» Aim of the task
Repeat every line that appears below, with nothing altered.

» Data block
——————————
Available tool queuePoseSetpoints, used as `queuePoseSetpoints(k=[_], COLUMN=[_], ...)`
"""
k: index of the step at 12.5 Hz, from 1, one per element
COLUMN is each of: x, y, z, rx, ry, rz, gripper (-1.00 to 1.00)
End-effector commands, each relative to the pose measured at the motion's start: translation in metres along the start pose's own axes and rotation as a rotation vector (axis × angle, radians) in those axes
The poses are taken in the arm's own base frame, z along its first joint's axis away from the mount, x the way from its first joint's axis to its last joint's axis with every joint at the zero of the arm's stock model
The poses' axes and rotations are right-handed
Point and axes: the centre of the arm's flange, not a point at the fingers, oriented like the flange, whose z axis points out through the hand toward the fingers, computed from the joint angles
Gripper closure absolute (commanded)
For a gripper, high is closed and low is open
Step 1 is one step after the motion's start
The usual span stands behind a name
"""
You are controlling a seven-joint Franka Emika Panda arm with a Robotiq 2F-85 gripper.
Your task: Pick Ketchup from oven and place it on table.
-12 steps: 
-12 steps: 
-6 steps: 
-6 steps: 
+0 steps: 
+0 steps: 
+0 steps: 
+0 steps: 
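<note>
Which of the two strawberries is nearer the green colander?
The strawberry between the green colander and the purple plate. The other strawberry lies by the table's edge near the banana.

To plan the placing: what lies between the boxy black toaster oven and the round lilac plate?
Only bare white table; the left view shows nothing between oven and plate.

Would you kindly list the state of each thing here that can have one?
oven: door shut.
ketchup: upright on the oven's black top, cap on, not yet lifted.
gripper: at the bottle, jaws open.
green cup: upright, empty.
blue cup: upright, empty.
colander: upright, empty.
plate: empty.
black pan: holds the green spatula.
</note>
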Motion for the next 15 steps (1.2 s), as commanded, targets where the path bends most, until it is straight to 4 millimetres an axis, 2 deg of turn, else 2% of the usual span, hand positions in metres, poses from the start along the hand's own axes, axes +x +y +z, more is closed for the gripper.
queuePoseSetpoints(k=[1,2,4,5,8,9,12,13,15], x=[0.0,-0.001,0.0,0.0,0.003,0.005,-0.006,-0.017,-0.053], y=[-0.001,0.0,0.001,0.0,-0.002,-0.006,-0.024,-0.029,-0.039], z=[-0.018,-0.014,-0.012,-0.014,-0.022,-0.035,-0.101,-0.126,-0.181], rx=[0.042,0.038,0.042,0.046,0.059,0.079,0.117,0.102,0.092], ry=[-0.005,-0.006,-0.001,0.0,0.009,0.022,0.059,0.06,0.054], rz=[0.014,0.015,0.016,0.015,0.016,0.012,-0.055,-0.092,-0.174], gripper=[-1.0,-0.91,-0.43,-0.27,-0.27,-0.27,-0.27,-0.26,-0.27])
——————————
» Expected answer
Available tool queuePoseSetpoints, used as `queuePoseSetpoints(k=[_], COLUMN=[_], ...)`
"""
k: index of the step at 12.5 Hz, from 1, one per element
COLUMN is each of: x, y, z, rx, ry, rz, gripper (-1.00 to 1.00)
End-effector commands, each relative to the pose measured at the motion's start: translation in metres along the start pose's own axes and rotation as a rotation vector (axis × angle, radians) in those axes
The poses are taken in the arm's own base frame, z along its first joint's axis away from the mount, x the way from its first joint's axis to its last joint's axis with every joint at the zero of the arm's stock model
The poses' axes and rotations are right-handed
Point and axes: the centre of the arm's flange, not a point at the fingers, oriented like the flange, whose z axis points out through the hand toward the fingers, computed from the joint angles
Gripper closure absolute (commanded)
For a gripper, high is closed and low is open
Step 1 is one step after the motion's start
The usual span stands behind a name
"""
You are controlling a seven-joint Franka Emika Panda arm with a Robotiq 2F-85 gripper.
Your task: Pick Ketchup from oven and place it on table.
-12 steps: 
-12 steps: 
-6 steps: 
-6 steps: 
+0 steps: 
+0 steps: 
+0 steps: 
+0 steps: 
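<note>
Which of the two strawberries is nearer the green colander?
The strawberry between the green colander and the purple plate. The other strawberry lies by the table's edge near the banana.

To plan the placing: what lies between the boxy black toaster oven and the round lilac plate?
Only bare white table; the left view shows nothing between oven and plate.

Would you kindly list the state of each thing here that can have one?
oven: door shut.
ketchup: upright on the oven's black top, cap on, not yet lifted.
gripper: at the bottle, jaws open.
green cup: upright, empty.
blue cup: upright, empty.
colander: upright, empty.
plate: empty.
black pan: holds the green spatula.
</note>
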Motion for the next 15 steps (1.2 s), as commanded, targets where the path bends most, until it is straight to 4 millimetres an axis, 2 deg of turn, else 2% of the usual span, hand positions in metres, poses from the start along the hand's own axes, axes +x +y +z, more is closed for the gripper.
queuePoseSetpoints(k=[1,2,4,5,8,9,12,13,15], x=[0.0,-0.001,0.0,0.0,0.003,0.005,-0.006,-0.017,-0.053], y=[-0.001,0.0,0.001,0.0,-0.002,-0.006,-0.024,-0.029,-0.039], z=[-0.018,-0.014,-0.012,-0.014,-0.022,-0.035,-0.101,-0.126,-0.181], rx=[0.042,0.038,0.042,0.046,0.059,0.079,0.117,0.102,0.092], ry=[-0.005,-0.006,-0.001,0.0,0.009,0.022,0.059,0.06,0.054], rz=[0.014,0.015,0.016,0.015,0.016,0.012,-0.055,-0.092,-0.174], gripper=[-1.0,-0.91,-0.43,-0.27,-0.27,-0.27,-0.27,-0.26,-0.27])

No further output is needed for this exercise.